Task: Write out the listing verbatim. No pictures belong in it.

______

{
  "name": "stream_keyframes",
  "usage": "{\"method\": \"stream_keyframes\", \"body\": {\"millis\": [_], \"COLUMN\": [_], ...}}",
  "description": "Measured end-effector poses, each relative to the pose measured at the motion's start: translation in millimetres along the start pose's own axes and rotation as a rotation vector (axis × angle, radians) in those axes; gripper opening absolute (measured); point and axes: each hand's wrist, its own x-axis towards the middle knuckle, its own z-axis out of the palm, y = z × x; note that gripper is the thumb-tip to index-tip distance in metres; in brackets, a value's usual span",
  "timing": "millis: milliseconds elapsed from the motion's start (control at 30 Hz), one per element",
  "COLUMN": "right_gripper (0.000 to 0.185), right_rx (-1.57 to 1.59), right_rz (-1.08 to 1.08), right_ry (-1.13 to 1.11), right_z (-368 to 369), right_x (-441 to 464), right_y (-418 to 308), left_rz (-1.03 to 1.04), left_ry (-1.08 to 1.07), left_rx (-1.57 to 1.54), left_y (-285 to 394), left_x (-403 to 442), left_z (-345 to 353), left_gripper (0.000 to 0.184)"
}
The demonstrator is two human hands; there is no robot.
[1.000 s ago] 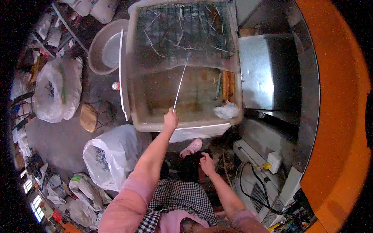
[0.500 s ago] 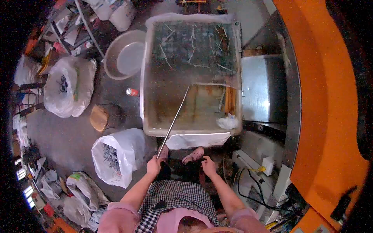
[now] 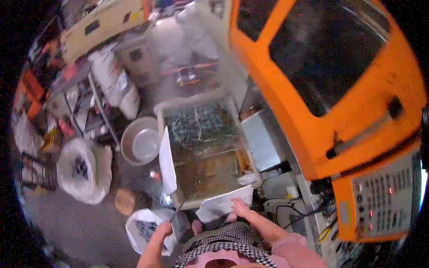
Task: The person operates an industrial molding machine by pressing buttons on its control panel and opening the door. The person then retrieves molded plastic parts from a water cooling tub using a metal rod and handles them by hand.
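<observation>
Presently the left hand (image 3: 164, 228) is grasping a thin rod (image 3: 182, 205), fingers closing around its lower end. The rod is extending forward and to the right from that hand, its long axis running obliquely toward the tub (image 3: 196, 204). It is crossing the tub's near left corner, with the dark far end lying over the brownish water; blur is hiding whether that tip is dipping in.

Clearly the left hand is the nearer one, since it is holding the rod; in this view it is overlapping the white bag (image 3: 131, 228). The right hand (image 3: 240, 207) is standing well apart from the rod, at the right part of the white panel (image 3: 221, 206) along the tub's front. No object is showing in it; whether its fingers are gripping the panel or only hovering, cannot tell.

Beyond the rod tip, a dark netted mass (image 3: 196, 121) is occupying the tub's far half, pale sticks lying across it.
</observation>
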Motion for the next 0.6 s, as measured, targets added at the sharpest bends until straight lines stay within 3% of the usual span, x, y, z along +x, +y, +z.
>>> {"method": "stream_keyframes", "body": {"millis": [33, 67, 100, 133, 167, 267, 400, 433, 467, 500, 533, 567, 600], "right_gripper": [0.044, 0.046, 0.047, 0.049, 0.048, 0.051, 0.052, 0.052, 0.052, 0.052, 0.052, 0.05, 0.048], "right_rx": [-0.2, -0.401, -0.271, -0.142, -0.137, -0.383, -0.497, -0.519, -0.385, -0.245, -0.258, -0.047, 0.16], "right_rz": [-0.056, -0.098, -0.042, 0.01, -0.006, -0.112, 0.007, 0.048, 0.06, 0.059, 0.079, 0.124, 0.158], "right_ry": [0.081, 0.155, 0.289, 0.422, 0.628, 1.155, 1.877, 1.904, 2.038, 2.167, 2.19, 2.116, 2.027], "right_z": [-6, -13, -36, -67, -94, -215, -327, -343, -357, -367, -375, -381, -385], "right_x": [0, -3, -8, -11, -9, -58, -131, -143, -153, -162, -167, -169, -168], "right_y": [1, -2, -14, -23, -26, -63, -101, -102, -102, -105, -104, -101, -97], "left_rz": [-0.017, 0.093, 0.205, 0.095, 0.129, 0.203, 0.301, 0.323, 0.165, 0.119, 0.102, 0.086, 0.143], "left_ry": [0.014, 0.067, 0.111, 0.032, 0.069, 0.117, 0.155, 0.168, 0.275, 0.325, 0.353, 0.382, 0.5], "left_rx": [-0.025, 0.017, 0.059, -0.021, -0.024, 0.067, 0.343, 0.411, 0.251, 0.136, 0.084, 0.031, 0.213], "left_y": [-7, -20, -32, -23, -39, -95, -127, -125, -87, -86, -83, -80, -73], "left_x": [-1, -5, -7, -26, -18, 15, 72, 81, 14, 17, 18, 19, 15], "left_z": [4, 13, 11, -5, -1, 31, 28, 16, -16, -19, -24, -29, -33], "left_gripper": [0.031, 0.032, 0.033, 0.032, 0.029, 0.026, 0.022, 0.021, 0.018, 0.017, 0.017, 0.016, 0.017]}}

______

Response box:
{
  "name": "stream_keyframes",
  "usage": "{\"method\": \"stream_keyframes\", \"body\": {\"millis\": [_], \"COLUMN\": [_], ...}}",
  "description": "Measured end-effector poses, each relative to the pose measured at the motion's start: translation in millimetres along the start pose's own axes and rotation as a rotation vector (axis × angle, radians) in those axes; gripper opening absolute (measured); point and axes: each hand's wrist, its own x-axis towards the middle knuckle, its own z-axis out of the palm, y = z × x; note that gripper is the thumb-tip to index-tip distance in metres; in brackets, a value's usual span",
  "timing": "millis: milliseconds elapsed from the motion's start (control at 30 Hz), one per element",
  "COLUMN": "right_gripper (0.000 to 0.185), right_rx (-1.57 to 1.59), right_rz (-1.08 to 1.08), right_ry (-1.13 to 1.11), right_z (-368 to 369), right_x (-441 to 464), right_y (-418 to 308), left_rz (-1.03 to 1.04), left_ry (-1.08 to 1.07), left_rx (-1.57 to 1.54), left_y (-285 to 394), left_x (-403 to 442), left_z (-345 to 353), left_gripper (0.000 to 0.184)"
}
The demonstrator is two human hands; there is no robot.
[1.000 s ago] 
[0.500 s ago] 
[now] 
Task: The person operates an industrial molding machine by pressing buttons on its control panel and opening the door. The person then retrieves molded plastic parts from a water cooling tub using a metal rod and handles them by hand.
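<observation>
Presently the left hand (image 3: 164, 228) is grasping a thin rod (image 3: 182, 205), fingers closing around its lower end. The rod is extending forward and to the right from that hand, its long axis running obliquely toward the tub (image 3: 196, 204). It is crossing the tub's near left corner, with the dark far end lying over the brownish water; blur is hiding whether that tip is dipping in.

Clearly the left hand is the nearer one, since it is holding the rod; in this view it is overlapping the white bag (image 3: 131, 228). The right hand (image 3: 240, 207) is standing well apart from the rod, at the right part of the white panel (image 3: 221, 206) along the tub's front. No object is showing in it; whether its fingers are gripping the panel or only hovering, cannot tell.

Beyond the rod tip, a dark netted mass (image 3: 196, 121) is occupying the tub's far half, pale sticks lying across it.
</observation>
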Motion for the next 0.6 s, as measured, targets added at the sharpest bends until straight lines stay within 3% of the usual span, x, y, z along +x, +y, +z.
>>> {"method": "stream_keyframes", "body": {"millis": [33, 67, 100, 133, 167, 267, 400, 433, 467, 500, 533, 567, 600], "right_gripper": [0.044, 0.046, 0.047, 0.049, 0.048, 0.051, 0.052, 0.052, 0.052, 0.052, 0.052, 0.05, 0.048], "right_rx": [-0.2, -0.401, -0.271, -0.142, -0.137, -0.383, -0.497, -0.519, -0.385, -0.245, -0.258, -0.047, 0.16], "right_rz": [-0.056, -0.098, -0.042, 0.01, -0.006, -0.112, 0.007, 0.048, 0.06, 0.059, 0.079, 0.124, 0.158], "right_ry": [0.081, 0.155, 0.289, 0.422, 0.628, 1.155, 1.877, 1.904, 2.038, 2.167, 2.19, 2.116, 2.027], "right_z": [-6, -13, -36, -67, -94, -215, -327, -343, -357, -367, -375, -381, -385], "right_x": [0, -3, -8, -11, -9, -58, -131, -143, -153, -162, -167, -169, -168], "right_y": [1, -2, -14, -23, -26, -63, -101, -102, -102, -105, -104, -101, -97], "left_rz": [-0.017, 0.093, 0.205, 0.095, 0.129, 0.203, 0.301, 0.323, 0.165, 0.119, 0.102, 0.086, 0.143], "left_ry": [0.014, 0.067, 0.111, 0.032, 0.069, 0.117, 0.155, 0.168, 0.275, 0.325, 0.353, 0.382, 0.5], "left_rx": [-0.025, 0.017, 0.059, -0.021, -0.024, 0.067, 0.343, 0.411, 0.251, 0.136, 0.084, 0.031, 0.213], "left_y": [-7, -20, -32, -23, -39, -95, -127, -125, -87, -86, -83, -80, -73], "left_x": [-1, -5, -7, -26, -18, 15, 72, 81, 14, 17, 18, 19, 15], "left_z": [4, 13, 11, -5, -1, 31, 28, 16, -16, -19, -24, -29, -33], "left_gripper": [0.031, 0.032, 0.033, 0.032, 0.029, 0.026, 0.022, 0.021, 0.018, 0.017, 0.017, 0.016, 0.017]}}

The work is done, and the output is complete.